The role of sector coupling in the green transition: A least-cost energy
system development in North Europe towards 2050
Abstract
This paper analyses the role of sector coupling towards 2050 in the
energy system of North Europe when pursuing the green transition.
Impacts of restricted onshore wind potential and transmission expansion
are considered. Optimisation of the capacity development and operation
of the energy system towards 2050 is performed with the energy system
model Balmorel. Generation, storage, transmission expansion, district
heating, carbon capture and storage, and synthetic gas units compete
with each other.

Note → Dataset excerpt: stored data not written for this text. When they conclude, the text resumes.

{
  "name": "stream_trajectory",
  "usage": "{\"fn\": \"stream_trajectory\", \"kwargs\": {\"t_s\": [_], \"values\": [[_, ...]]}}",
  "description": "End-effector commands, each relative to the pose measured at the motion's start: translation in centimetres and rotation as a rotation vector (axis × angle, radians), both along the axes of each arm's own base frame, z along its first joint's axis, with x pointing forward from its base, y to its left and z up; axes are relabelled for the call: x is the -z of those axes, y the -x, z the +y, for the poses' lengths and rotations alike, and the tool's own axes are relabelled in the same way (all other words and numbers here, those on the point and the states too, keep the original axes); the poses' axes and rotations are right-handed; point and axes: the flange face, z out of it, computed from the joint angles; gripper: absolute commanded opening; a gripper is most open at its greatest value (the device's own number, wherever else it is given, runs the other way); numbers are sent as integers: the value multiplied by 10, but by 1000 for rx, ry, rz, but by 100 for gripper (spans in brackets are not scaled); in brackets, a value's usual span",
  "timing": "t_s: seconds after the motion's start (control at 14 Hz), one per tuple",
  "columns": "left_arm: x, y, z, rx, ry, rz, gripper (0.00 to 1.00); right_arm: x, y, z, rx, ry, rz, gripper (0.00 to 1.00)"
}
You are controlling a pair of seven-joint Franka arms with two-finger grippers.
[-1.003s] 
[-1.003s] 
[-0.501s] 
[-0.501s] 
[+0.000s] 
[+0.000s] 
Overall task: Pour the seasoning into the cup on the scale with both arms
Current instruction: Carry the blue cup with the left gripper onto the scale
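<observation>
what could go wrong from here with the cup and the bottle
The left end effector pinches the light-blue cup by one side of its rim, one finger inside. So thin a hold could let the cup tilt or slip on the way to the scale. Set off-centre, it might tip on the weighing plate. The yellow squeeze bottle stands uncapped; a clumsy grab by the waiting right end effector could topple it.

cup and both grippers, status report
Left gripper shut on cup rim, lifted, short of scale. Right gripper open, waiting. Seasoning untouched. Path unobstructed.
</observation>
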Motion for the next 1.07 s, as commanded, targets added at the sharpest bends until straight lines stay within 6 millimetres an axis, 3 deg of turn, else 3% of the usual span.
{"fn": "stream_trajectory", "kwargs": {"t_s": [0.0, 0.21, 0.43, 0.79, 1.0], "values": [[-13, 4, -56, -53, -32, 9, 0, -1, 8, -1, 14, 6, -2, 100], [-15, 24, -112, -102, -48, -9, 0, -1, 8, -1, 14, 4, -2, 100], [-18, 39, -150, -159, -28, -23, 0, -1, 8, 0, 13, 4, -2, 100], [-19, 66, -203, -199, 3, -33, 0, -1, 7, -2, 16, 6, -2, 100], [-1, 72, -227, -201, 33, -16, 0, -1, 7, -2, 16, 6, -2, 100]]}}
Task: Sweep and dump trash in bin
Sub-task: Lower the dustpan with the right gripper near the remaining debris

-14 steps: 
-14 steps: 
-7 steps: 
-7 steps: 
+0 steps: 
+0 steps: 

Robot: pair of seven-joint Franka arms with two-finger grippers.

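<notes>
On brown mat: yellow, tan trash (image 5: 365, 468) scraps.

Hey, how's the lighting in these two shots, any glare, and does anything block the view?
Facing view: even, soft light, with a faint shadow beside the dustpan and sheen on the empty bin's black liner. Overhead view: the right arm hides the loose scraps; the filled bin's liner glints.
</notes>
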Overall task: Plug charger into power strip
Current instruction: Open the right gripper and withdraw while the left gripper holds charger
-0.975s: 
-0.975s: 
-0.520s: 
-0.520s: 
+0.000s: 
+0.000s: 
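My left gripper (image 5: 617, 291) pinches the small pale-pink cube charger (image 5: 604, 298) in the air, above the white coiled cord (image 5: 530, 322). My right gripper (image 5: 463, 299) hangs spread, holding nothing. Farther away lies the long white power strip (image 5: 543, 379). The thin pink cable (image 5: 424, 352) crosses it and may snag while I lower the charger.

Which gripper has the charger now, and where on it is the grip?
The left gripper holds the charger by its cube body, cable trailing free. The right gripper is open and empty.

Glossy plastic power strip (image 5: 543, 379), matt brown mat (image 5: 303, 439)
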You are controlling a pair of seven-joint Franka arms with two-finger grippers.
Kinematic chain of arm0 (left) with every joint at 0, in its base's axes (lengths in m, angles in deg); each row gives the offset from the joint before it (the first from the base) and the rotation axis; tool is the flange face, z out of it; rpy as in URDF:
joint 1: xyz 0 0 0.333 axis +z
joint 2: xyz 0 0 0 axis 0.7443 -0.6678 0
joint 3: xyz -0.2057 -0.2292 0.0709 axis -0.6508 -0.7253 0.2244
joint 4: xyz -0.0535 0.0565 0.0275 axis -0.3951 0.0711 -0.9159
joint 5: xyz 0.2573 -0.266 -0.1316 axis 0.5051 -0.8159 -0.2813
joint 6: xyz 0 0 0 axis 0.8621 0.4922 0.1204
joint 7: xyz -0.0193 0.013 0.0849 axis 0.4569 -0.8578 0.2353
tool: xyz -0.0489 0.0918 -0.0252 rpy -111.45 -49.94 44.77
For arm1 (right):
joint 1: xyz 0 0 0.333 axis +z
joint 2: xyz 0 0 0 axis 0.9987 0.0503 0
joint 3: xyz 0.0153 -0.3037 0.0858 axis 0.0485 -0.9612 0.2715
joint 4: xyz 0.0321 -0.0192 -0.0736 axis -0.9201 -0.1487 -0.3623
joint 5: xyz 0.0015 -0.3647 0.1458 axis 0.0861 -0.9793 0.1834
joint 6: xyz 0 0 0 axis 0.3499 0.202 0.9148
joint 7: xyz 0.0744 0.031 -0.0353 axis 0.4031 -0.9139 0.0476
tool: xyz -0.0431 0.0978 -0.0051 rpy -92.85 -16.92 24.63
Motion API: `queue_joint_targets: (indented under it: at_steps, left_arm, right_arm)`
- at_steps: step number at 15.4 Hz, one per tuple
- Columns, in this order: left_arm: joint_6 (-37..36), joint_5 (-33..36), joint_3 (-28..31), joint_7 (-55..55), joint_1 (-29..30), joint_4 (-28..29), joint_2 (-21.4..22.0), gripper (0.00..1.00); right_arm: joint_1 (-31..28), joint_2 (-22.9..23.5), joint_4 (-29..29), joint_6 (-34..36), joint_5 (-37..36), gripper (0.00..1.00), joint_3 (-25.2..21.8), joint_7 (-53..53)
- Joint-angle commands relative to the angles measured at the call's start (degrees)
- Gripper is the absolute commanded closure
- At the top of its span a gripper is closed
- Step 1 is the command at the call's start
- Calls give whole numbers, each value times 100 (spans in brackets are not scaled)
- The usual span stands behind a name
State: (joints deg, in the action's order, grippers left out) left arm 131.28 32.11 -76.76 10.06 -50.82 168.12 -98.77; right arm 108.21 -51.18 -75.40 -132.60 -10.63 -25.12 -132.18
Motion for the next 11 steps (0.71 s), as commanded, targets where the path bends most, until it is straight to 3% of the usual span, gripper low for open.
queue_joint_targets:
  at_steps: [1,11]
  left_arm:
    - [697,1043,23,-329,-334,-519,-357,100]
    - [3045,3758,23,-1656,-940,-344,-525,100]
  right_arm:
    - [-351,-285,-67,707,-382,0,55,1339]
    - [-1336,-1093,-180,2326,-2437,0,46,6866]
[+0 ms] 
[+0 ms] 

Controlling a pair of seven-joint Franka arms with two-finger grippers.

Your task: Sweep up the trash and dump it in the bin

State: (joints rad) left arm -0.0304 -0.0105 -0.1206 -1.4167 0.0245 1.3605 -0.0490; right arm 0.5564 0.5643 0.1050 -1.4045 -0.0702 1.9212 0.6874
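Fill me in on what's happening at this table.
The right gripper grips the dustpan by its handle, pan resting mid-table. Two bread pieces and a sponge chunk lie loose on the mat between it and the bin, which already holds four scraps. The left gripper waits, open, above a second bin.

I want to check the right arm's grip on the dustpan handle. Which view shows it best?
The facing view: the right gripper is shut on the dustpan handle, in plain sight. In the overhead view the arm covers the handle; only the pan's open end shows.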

The results show how sector coupling leads to a change
of paradigm: The electricity system moves from a system where generation
adapts to inflexible demand, to a system where flexible demand adapts to
variable generation. Sector coupling increases electricity demand,
variable renewable energy, heat storage, and electricity and district
heating transmission expansion towards 2050. Allowing investments in
onshore wind and electricity transmission reduces emissions and costs
considerably (especially with high sector coupling) with savings of 78.7
EUR2016/person/year. Investments in electricity-to-heat units are key to
reduce costs and emissions in the heat sector. The scenarios with the
highest sector coupling achieve the highest emission reduction by 2045:
76% greenhouse gases reduction with respect to 1990 levels, which
highlights the value of sector coupling to achieve the green transition.